• _SOURCE DATA_:
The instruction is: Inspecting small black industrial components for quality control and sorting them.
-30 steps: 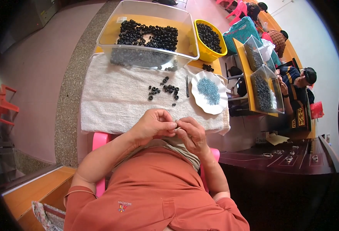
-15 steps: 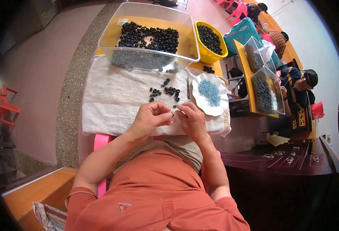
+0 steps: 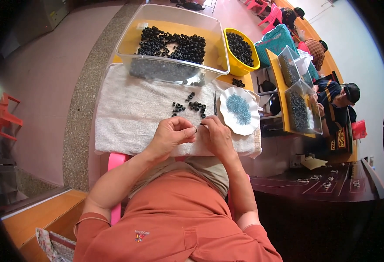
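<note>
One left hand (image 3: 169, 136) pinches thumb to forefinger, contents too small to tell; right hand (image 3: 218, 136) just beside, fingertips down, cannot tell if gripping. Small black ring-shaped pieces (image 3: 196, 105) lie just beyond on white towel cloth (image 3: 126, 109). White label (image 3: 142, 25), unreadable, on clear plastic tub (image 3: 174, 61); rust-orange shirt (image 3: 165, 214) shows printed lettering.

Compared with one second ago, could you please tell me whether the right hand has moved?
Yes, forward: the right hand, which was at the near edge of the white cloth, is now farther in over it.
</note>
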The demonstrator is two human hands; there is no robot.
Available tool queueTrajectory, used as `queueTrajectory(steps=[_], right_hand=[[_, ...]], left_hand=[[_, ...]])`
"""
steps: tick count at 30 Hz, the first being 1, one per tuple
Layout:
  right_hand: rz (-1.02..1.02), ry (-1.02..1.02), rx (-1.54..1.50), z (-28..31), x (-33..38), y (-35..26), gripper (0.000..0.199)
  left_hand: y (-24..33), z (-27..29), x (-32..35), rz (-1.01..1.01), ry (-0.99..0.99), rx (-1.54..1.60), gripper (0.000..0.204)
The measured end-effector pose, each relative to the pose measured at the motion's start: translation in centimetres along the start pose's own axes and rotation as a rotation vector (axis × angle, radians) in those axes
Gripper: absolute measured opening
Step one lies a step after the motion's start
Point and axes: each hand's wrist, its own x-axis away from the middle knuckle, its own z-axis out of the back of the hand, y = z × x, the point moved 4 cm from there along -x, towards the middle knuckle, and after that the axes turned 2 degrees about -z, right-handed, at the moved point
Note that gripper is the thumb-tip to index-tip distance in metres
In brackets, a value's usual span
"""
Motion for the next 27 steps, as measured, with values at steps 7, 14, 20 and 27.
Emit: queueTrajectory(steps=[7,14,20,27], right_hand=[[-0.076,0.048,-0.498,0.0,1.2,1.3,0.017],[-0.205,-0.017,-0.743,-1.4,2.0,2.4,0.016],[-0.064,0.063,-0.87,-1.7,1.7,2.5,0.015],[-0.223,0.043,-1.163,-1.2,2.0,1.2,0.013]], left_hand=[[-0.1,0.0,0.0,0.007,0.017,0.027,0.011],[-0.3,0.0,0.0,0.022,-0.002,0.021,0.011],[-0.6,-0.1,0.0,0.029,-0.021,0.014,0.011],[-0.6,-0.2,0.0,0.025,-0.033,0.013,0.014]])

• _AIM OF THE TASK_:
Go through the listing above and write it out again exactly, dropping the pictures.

• _EXERCISE RESULT_:
The instruction is: Inspecting small black industrial components for quality control and sorting them.
-30 steps: 
-15 steps: 
+0 steps: 
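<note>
One left hand (image 3: 169, 136) pinches thumb to forefinger, contents too small to tell; right hand (image 3: 218, 136) just beside, fingertips down, cannot tell if gripping. Small black ring-shaped pieces (image 3: 196, 105) lie just beyond on white towel cloth (image 3: 126, 109). White label (image 3: 142, 25), unreadable, on clear plastic tub (image 3: 174, 61); rust-orange shirt (image 3: 165, 214) shows printed lettering.

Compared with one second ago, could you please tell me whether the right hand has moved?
Yes, forward: the right hand, which was at the near edge of the white cloth, is now farther in over it.
</note>
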The demonstrator is two human hands; there is no robot.
Available tool queueTrajectory, used as `queueTrajectory(steps=[_], right_hand=[[_, ...]], left_hand=[[_, ...]])`
"""
steps: tick count at 30 Hz, the first being 1, one per tuple
Layout:
  right_hand: rz (-1.02..1.02), ry (-1.02..1.02), rx (-1.54..1.50), z (-28..31), x (-33..38), y (-35..26), gripper (0.000..0.199)
  left_hand: y (-24..33), z (-27..29), x (-32..35), rz (-1.01..1.01), ry (-0.99..0.99), rx (-1.54..1.60), gripper (0.000..0.204)
The measured end-effector pose, each relative to the pose measured at the motion's start: translation in centimetres along the start pose's own axes and rotation as a rotation vector (axis × angle, radians) in those axes
Gripper: absolute measured opening
Step one lies a step after the motion's start
Point and axes: each hand's wrist, its own x-axis away from the middle knuckle, its own z-axis out of the back of the hand, y = z × x, the point moved 4 cm from there along -x, towards the middle knuckle, and after that the axes turned 2 degrees about -z, right-handed, at the moved point
Note that gripper is the thumb-tip to index-tip distance in metres
In brackets, a value's usual span
"""
Motion for the next 27 steps, as measured, with values at steps 7, 14, 20 and 27.
Emit: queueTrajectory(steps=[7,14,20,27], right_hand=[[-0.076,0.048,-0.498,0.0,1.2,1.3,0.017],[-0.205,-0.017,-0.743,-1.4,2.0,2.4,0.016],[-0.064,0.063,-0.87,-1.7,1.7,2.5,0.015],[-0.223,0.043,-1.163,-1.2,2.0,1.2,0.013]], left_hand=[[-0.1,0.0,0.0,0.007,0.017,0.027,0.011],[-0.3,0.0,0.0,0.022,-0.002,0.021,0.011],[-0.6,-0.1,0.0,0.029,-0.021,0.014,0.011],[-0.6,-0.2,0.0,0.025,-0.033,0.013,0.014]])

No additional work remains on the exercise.